Her four monologues in Sprung deal with different kinds of competition: gossip, sibling conflicts, sports, and courtship. She rips stories out of these spheres, then reweaves them into a crazy quilt of contemporary culture. In each one she explores the workings of language itself, engaging in what the program accurately describes as "linguistic rampages and gymnastics." (Each program also includes a guest artist; the night I saw the show, it was Michael Martin, whose rather incomplete experiment was overshadowed by Cole's work.)
I saw Cole perform "Chit Chat Chit," which indicts the dangerous pleasures of gossip, at the "Beast Women" festival this year. It's still a head rush. She veers from cartoonishly demure ingenuousness to a guttural viciousness that becomes almost comic as her pace increases. At first she merely sits and watches the audience, smiling blandly until she leans forward, thrusts out her tongue in a yoga stretch, and roars.

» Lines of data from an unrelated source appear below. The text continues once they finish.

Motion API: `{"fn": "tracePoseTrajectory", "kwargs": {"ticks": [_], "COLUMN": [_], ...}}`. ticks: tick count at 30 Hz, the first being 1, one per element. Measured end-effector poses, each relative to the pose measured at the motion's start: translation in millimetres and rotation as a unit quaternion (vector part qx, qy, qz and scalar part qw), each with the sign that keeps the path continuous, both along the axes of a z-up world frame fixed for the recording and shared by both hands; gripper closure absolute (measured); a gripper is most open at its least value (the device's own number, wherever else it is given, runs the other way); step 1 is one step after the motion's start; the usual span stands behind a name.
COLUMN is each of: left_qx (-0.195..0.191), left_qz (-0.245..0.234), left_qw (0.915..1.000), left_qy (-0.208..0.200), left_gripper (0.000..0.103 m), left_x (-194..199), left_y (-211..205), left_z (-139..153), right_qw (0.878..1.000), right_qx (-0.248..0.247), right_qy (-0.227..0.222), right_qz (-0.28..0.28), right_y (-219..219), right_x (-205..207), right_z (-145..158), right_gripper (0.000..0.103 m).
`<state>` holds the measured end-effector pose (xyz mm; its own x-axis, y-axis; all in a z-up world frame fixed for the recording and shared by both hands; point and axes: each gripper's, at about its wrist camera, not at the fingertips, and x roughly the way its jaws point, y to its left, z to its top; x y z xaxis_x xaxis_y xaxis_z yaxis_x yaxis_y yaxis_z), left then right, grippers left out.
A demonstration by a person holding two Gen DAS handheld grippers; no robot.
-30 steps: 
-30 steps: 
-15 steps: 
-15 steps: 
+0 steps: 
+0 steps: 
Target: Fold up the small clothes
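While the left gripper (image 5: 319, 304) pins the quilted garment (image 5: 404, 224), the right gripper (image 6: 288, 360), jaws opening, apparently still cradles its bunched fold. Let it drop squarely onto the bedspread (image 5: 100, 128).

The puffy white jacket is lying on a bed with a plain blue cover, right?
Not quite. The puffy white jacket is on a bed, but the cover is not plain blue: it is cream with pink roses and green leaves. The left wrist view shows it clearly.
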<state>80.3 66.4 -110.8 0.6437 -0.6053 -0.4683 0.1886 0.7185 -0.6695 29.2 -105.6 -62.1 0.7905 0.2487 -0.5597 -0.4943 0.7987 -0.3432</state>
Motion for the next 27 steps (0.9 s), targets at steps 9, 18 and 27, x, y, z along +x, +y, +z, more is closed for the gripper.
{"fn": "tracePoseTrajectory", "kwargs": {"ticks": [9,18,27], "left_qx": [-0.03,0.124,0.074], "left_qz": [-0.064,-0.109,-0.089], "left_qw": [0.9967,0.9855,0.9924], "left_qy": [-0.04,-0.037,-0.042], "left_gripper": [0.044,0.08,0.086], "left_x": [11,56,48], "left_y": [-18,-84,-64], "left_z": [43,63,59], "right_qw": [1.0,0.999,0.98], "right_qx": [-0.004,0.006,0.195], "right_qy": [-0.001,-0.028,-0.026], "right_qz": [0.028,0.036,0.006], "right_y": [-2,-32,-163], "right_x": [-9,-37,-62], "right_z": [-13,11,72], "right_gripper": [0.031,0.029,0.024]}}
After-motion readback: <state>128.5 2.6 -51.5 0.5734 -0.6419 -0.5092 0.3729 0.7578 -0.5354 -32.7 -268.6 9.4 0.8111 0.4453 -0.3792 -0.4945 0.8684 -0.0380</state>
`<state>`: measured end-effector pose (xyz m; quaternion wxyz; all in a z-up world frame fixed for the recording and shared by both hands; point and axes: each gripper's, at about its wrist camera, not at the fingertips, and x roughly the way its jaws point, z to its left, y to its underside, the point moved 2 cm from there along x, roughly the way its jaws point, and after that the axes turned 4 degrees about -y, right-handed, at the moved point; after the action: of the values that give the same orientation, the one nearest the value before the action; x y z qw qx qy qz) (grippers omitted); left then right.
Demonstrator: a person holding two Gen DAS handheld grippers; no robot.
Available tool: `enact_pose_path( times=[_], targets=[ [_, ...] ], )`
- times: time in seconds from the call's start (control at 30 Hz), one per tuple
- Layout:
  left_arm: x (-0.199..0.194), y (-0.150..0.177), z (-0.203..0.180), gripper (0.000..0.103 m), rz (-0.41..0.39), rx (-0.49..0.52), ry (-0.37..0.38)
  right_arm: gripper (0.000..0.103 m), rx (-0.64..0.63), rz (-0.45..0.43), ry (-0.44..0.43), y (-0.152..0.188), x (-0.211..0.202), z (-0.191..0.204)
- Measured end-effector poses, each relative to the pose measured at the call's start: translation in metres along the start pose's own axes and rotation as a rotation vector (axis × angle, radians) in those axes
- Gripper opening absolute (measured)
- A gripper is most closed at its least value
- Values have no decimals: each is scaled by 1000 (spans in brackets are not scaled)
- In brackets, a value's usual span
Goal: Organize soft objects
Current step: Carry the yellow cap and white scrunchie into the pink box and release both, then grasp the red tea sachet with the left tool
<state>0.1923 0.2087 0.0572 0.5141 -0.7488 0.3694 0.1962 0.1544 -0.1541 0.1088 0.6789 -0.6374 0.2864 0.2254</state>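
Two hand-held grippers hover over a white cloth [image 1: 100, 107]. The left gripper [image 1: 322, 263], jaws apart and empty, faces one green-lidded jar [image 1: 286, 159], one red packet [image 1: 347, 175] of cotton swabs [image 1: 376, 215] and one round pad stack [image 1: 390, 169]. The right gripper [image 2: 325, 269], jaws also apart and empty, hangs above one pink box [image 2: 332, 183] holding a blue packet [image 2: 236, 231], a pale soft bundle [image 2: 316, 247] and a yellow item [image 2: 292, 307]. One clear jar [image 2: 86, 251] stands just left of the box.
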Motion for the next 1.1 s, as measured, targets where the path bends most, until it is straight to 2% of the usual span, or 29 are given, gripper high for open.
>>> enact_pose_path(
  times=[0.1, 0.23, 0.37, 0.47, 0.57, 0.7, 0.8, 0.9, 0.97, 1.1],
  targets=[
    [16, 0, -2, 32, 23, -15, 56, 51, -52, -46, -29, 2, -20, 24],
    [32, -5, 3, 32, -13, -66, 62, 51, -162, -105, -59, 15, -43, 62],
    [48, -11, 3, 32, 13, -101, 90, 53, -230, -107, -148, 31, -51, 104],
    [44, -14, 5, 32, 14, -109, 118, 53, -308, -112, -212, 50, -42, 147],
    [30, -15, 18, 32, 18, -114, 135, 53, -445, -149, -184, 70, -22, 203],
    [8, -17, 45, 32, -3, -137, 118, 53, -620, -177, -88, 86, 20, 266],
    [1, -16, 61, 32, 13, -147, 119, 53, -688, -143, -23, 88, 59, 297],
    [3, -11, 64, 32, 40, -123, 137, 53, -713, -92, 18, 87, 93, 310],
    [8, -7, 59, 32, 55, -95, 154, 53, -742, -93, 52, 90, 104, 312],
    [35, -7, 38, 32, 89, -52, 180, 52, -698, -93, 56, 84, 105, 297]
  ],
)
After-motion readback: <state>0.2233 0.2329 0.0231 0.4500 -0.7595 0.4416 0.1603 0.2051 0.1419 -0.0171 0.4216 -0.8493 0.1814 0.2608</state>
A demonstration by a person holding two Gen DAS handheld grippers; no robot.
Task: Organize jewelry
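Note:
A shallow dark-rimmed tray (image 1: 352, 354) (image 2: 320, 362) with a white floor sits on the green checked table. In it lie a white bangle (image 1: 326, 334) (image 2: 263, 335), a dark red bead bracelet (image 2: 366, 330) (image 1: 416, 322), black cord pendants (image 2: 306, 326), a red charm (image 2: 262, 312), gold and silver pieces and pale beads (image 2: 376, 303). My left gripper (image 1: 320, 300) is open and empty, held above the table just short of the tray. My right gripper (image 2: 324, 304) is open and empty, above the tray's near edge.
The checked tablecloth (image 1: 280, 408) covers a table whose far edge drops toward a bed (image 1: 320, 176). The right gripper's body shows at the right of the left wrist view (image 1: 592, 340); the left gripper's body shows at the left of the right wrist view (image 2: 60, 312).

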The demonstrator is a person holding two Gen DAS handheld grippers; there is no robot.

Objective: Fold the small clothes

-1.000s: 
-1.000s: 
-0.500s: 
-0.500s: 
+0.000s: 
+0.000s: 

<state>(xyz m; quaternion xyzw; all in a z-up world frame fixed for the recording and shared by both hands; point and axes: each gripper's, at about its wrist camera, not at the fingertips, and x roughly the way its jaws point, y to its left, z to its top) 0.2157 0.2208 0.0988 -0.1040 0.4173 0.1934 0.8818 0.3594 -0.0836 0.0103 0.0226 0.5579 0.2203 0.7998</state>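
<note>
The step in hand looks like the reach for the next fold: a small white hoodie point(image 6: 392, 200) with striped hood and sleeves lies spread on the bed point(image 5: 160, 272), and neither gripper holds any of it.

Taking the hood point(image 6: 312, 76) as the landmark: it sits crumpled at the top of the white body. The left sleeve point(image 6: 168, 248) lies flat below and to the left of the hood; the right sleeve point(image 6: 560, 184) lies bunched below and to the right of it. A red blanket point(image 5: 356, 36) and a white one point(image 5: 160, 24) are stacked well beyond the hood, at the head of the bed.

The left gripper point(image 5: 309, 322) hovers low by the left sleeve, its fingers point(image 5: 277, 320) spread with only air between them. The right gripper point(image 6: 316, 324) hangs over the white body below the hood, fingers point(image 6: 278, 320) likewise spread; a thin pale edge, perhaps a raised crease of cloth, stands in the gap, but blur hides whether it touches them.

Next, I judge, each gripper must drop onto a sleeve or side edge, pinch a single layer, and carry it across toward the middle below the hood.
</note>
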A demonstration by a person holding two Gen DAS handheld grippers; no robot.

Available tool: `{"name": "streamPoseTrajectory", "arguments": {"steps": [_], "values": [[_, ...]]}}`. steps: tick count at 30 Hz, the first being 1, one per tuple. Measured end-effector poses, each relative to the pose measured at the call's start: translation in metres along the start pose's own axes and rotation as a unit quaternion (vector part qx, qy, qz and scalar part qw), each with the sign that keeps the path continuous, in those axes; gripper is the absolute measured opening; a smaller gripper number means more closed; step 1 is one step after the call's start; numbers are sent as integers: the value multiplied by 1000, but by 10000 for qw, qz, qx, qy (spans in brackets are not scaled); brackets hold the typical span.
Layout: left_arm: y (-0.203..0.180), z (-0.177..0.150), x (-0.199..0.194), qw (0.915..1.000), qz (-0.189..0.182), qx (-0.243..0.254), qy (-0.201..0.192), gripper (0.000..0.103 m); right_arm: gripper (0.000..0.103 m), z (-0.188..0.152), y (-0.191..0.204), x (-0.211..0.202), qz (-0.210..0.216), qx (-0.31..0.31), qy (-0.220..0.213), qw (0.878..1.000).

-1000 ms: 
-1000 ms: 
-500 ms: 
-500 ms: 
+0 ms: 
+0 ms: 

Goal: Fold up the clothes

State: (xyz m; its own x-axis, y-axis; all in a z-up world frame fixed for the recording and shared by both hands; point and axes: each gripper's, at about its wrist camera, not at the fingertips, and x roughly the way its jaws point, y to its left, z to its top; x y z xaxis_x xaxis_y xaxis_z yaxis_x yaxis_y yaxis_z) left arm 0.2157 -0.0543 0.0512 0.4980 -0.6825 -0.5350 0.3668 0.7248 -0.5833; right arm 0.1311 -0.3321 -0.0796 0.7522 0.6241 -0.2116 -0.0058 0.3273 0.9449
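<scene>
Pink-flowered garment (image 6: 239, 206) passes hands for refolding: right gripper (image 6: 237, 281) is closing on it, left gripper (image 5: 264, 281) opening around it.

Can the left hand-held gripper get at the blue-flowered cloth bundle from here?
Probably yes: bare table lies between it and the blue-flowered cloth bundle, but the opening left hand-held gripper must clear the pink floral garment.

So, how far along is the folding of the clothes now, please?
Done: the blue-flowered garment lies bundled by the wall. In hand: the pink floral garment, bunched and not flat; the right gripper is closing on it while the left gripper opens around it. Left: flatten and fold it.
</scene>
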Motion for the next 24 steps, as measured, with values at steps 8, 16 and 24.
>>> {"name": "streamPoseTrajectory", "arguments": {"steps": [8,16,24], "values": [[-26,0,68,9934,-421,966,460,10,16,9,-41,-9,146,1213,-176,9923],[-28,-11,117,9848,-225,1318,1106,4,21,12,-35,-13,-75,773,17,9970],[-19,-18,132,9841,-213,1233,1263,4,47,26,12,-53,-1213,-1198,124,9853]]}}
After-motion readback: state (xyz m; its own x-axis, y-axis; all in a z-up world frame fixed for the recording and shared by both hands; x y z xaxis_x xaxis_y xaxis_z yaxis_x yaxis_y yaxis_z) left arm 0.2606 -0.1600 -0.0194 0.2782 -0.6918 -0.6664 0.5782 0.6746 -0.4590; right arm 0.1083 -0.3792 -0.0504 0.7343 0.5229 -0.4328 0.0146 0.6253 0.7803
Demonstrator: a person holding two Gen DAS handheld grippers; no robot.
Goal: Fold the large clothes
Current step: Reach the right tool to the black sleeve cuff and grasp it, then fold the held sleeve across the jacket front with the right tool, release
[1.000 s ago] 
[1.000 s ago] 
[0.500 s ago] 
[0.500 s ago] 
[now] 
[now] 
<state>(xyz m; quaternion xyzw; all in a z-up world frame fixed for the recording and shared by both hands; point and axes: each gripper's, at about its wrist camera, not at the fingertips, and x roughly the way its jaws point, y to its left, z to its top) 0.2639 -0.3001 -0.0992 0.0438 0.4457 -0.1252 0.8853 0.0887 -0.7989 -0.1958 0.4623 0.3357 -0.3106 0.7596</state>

Her transformation is the metaphor for the gossip's role throughout the piece, as she plays a telltale at a party: her stories escalate until they become ridiculous, then surreal, and finally incomprehensible, degenerating into babble and a concluding roar. Cole is particularly good at turning speech into nonsense in "Chit Chat Chit," spreading her mouth wide and enunciating every word of some story about a snake-handling woman who keeps hundreds of birds, nodding and pursing her lips as she emphasizes that every word is the plain truth: "No no no no no, I never lie."
"The Video" is a more conventional narrative, a story about Cole's 12-year-old sister stealing a pornographic video from a box in the family's basement. The script's detail and strange twists into verbal cul-de-sacs about family secrets make this a surprising and intimate journey. The theft provokes an outpouring so heartfelt it would be a confession if it weren't so diffuse and unselfconscious. Cole describes her sister's early and obsessive sexual awakening, her father's stinginess and loyalty, and her own explosive rage when she's falsely accused. The plain language and bug-eyed intensity of her performance made me believe I was seeing the adolescent Cole as she shouts, "You better tell him it was you, you better better better better tell him, because I am not getting in trouble for this, because if it wasn't me, which it wasn't, it was you!"
My favorite piece, though, is "Arena," a fantasia revolving around sports clich‚s. Cole's use of frenzied repetition is more sophisticated here: she combines adages from war movies and sports broadcasting with lunatic-sounding descriptions of Eskimo competitions. The intelligent, almost anthropological tone of the script contrasts brilliantly with Cole's enraged, adrenaline-stoked performance. She enters wearing a hodgepodge of sports gear, from football to boxing, the flapping sides of a loose shoulder brace slipping forward to resemble an extra set of breasts. "I have put on my uniform and I have entered the arena," she announces. Then she proceeds to battle unseen enemies at breakneck speed, interview herself about her victories and courage, and injure herself in a frenzy of self-destruction, collapsing in a panting heap.
Cole's rages can break apart stage conventions as easily and forcefully as they break up the language. She earns her well-choreographed madness in "Arena," shouting, "You have to have a sense of what is beautiful, and what is true, and what is right, because out there they can kill you. I swear to God they can." Refusing to die the little deaths of easy answers and small catharses, Cole makes her words into land mines and refuses to watch her step."